Jue. Dic 2nd, 2021

Por Salvador Castro Iglesias

Recuerdo con mucha frecuencia esa frase de ¡Amigos por siempre o para siempre! Que nos decíamos cuando terminaba un ciclo escolar y la dedicábamos a quienes compartieron la sal y la pimienta durante ese tiempo con nosotros.

Después vinieron los estudios de Secundaria, Preparatoria y Universitarios y seguimos cultivando amigos, nuevos amigos y más amigos.

De cada ciclo de nuestras vidas quedan siempre los amigos, aquellos que a pesar de los tiempos, las crisis, las desavenencias, las ideologías partidistas seguimos frecuentando.

Los amigos son para siempre, así me decía mi madre Graciela que en paz descanse, cuídalos, cultívalos y nunca dejes de apoyarlos cuando vayan de bajada hijo.

Con el paso del tiempo, los recuerdo, algunos ya no están con nosotros pero ahí quedaron, guardados en el baúl de los recuerdos y sobre todo en la memoria y en el corazón de este humilde escribano que hoy les cuenta esto.

Se fue ya hace tiempo mi amigo Joaquín Jiménez Batista, quién fue mi consejero, asesor, maestro de vida.

Después mi gran amigo y hermano Emilio Villegas Espino, un ser humano con un espíritu indomable, audaz y dicharachero. Campeón en el arte de hacer amigos y cuidar de ellos.

Y así, se nos van poco a poco algunos de nuestros amigos y solo queda entenderlo y tratar de hacer nuevos amigos aunque estos jamás podrán suplir a quienes hoy ya no están a nuestro lado.

Hoy en día en que leo y veo como algunas personas van y se dan de alta en algún partido político, convencen a otros de que ellos son sus amigos, los utilizan y luego olvidándose de sus promesas de amistad se van a otros partidos y cuando ven a aquellos disimulan y les dan la espalda.

Bien dijo alguien que cada día se pierden los valores, la ética y el respeto. Valores que la amistad debería de refrendar, de apoyar y cuidar como si este fuera oro molido.

Con mucho gusto y a mucha honra me jacto de contar con amigos y conocidos en todos los partidos políticos, sin reservas, consignas ni nada de eso, son mis amigos que independientemente de sus creencias están buscando hacer algo por su Estado, con sus errores y aciertos, todos (al menos en su mayoría) dando lo mejor de sí para que salgamos todos juntos adelante.

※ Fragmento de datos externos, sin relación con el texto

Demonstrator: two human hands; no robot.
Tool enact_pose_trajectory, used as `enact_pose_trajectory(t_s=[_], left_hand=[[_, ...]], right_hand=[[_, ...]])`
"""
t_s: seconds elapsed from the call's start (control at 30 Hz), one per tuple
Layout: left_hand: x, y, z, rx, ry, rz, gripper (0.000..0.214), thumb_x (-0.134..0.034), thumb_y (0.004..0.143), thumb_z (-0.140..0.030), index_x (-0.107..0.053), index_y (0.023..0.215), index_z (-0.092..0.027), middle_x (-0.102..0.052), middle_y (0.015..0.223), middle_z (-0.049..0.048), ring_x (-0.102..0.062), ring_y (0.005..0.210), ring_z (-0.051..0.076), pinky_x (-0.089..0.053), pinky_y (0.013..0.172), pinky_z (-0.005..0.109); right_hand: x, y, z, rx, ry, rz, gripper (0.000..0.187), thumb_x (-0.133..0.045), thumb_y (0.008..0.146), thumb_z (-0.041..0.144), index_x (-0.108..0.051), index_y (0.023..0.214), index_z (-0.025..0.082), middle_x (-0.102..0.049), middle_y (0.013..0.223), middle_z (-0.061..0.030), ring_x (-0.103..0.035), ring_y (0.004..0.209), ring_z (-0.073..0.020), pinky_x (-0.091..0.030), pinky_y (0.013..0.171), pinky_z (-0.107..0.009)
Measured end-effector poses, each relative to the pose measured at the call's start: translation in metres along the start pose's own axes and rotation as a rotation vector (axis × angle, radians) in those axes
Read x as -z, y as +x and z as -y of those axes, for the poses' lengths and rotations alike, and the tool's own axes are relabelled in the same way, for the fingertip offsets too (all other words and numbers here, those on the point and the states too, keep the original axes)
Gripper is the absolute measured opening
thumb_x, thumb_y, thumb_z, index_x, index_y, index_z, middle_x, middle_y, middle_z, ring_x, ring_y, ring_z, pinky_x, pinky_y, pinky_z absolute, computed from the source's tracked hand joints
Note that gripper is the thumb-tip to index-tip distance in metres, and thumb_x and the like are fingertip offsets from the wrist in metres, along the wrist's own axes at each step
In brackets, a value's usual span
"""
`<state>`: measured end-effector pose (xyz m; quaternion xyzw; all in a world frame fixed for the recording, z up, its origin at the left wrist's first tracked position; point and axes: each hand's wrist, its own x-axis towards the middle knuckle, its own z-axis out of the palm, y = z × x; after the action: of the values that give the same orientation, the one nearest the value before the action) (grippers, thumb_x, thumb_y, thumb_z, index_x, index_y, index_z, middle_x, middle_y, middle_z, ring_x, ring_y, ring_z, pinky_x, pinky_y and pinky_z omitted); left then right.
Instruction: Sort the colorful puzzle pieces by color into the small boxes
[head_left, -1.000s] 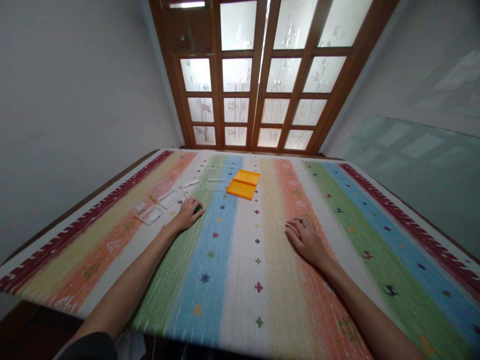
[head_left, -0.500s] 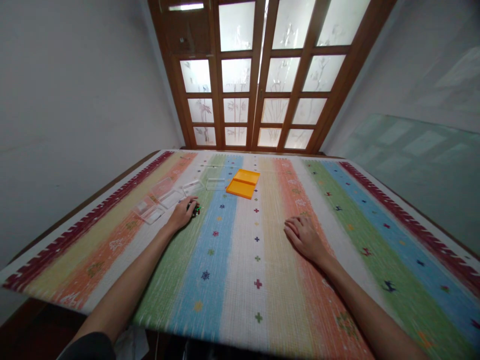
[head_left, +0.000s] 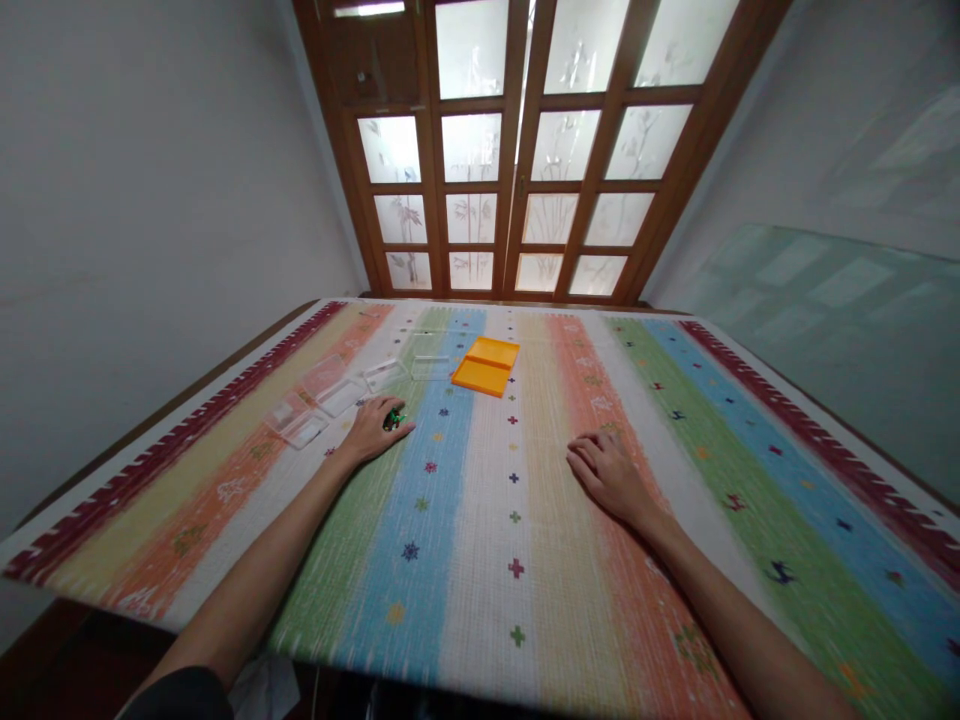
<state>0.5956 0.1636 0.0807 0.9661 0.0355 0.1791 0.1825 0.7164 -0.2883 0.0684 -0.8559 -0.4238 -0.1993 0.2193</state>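
Note:
On the left, my left hand [head_left: 373, 431] rests on the striped tablecloth with thumb and fingers apart. Between them lies a small cluster of dark and green pieces [head_left: 393, 419], too small to name; the hand partly covers it. To the right, my right hand [head_left: 611, 478] lies on the cloth, fingers loosely bent, with no object visible in it. Beyond my hands, an orange hinged case [head_left: 480, 379] lies opened out flat. Just left of my left hand are clear plastic boxes [head_left: 340, 398], some with lids raised.
A striped cloth [head_left: 491, 560] covers the table. Another clear plastic tray [head_left: 430, 368] stands left of the orange case. Behind the table are wooden doors with frosted panes [head_left: 472, 218]. A pale glass panel [head_left: 840, 330] leans at the right wall.
My left hand has shifted slightly right, and its thumb has spread away from the fingers, showing more of the green pieces. My right hand has stayed nearly still.

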Motion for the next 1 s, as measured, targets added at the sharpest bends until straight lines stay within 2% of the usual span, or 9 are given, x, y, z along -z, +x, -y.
enact_pose_trajectory(t_s=[0.1, 0.23, 0.37, 0.5, 0.63, 0.8, 0.9, 1.0], left_hand=[[-0.002, 0.007, 0.003, 0.025, 0.007, -0.037, 0.037, -0.062, 0.088, -0.051, -0.068, 0.107, -0.020, -0.065, 0.112, 0.0110, -0.057, 0.110, 0.031, -0.045, 0.101, 0.050], [-0.005, 0.012, 0.006, 0.024, -0.008, -0.046, 0.020, -0.058, 0.089, -0.037, -0.067, 0.094, -0.020, -0.064, 0.103, 0.0092, -0.056, 0.103, 0.028, -0.046, 0.098, 0.047], [-0.003, 0.013, 0.005, 0.022, -0.022, -0.060, 0.015, -0.054, 0.088, -0.030, -0.065, 0.089, -0.019, -0.065, 0.099, 0.0092, -0.058, 0.101, 0.027, -0.047, 0.098, 0.046], [0.005, 0.008, 0.002, 0.024, -0.032, -0.085, 0.023, -0.056, 0.090, -0.038, -0.066, 0.098, -0.019, -0.069, 0.101, 0.0095, -0.060, 0.102, 0.027, -0.048, 0.098, 0.046], [0.011, -0.003, 0.000, 0.039, 0.015, -0.126, 0.041, -0.063, 0.085, -0.050, -0.066, 0.113, -0.020, -0.070, 0.118, 0.0123, -0.059, 0.116, 0.032, -0.045, 0.104, 0.051], [0.002, -0.011, 0.001, 0.109, 0.065, -0.009, 0.064, -0.061, 0.085, -0.060, -0.056, 0.136, -0.022, -0.058, 0.144, 0.0140, -0.049, 0.137, 0.036, -0.033, 0.117, 0.058], [-0.005, -0.007, 0.002, 0.120, 0.059, 0.032, 0.064, -0.054, 0.090, -0.059, -0.054, 0.140, -0.018, -0.052, 0.150, 0.0166, -0.043, 0.143, 0.035, -0.030, 0.120, 0.057], [-0.008, 0.000, 0.003, 0.071, 0.018, 0.010, 0.054, -0.051, 0.094, -0.053, -0.057, 0.135, -0.018, -0.054, 0.147, 0.0168, -0.047, 0.138, 0.034, -0.035, 0.118, 0.054]], right_hand=[[0.000, 0.000, 0.000, -0.005, 0.001, 0.000, 0.031, -0.042, 0.103, 0.034, -0.069, 0.094, 0.019, -0.068, 0.097, -0.0128, -0.059, 0.094, -0.0289, -0.047, 0.088, -0.046], [0.001, 0.000, 0.001, -0.003, 0.001, -0.002, 0.032, -0.042, 0.103, 0.034, -0.069, 0.094, 0.020, -0.068, 0.097, -0.0127, -0.059, 0.093, -0.0284, -0.047, 0.087, -0.046], [0.000, 0.000, 0.001, -0.014, 0.008, 0.006, 0.033, -0.041, 0.104, 0.035, -0.069, 0.094, 0.020, -0.067, 0.098, -0.0127, -0.059, 0.093, -0.0282, -0.047, 0.088, -0.046], [-0.001, -0.001, -0.001, -0.023, 0.005, 0.021, 0.032, -0.042, 0.103, 0.036, -0.069, 0.095, 0.021, -0.067, 0.099, -0.0125, -0.059, 0.095, -0.0289, -0.047, 0.088, -0.046], [-0.001, -0.002, -0.002, -0.028, 0.005, 0.035, 0.030, -0.043, 0.103, 0.035, -0.069, 0.096, 0.021, -0.067, 0.099, -0.0124, -0.059, 0.095, -0.0283, -0.048, 0.087, -0.045], [0.000, 0.000, -0.001, -0.021, 0.005, 0.028, 0.031, -0.042, 0.104, 0.035, -0.067, 0.094, 0.020, -0.067, 0.098, -0.0121, -0.059, 0.093, -0.0281, -0.048, 0.086, -0.044], [0.000, 0.000, 0.000, -0.017, 0.006, 0.029, 0.031, -0.042, 0.104, 0.035, -0.067, 0.094, 0.020, -0.067, 0.097, -0.0122, -0.059, 0.093, -0.0286, -0.047, 0.086, -0.045], [0.000, -0.001, -0.001, -0.017, 0.002, 0.028, 0.031, -0.042, 0.104, 0.035, -0.067, 0.095, 0.020, -0.068, 0.098, -0.0126, -0.059, 0.094, -0.0289, -0.048, 0.087, -0.046]])
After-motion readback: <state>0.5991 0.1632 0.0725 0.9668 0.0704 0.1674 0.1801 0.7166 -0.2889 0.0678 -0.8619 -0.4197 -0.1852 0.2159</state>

El tener amigos leales y fieles me ha permitido transitar por los tiempos en paz, independientemente de lo que ellos piensen, de lo que ellos crean, siempre he sido respetuoso de las personas y los cargos que pudieran ostentar, porque el final de las cosas todo lo bueno o lo malo que pudieran llegar a hacer será cosa de ellos.

Tengo el gran privilegio de poder opinar, siempre con el debido respeto, sean o no mis amigos a quienes pudiera yo dirigirme y ello es un valor que no debería perderse, el respeto a las personas y a sus ideas.

Tal vez no concuerde con algunos actos de ellos, todos públicos, los privados deberán quedar en lo privado. Porque la democracia así es, poder opinar estando o no de acuerdo con algo, tratando en lo posible de aportar ideas que ayuden a superar los retos y sobre todo poniendo la amistad siempre por delante.

Los partidos, los colores, las ideas cambian, las personas debemos adaptarnos a los cambios, pero cuando se está en una posición pública se debe entender que se actúa siempre en beneficio de los demás, no solo de un grupo. Que las ideas vengan de quien vengan siempre deberían de ser escuchadas y valoradas, que los actos públicos sean transparentes y en apego a la legalidad.

Lo anterior tendrá que ser valorado por los amigos ya que el decir o no concordar con algo va o irá siempre en aras de una mejora continua y que si bien errar es de seres humanos, corregir el camino también lo será.

Nunca olvidemos que los tiempos pasan, los cargos terminan y que el resultado de las acciones jamás se olvida, que actos llevados a cabo dejan su marca y que nada es más grato que poder ver de frente, charlar y tomar una buena taza de café con los amigos.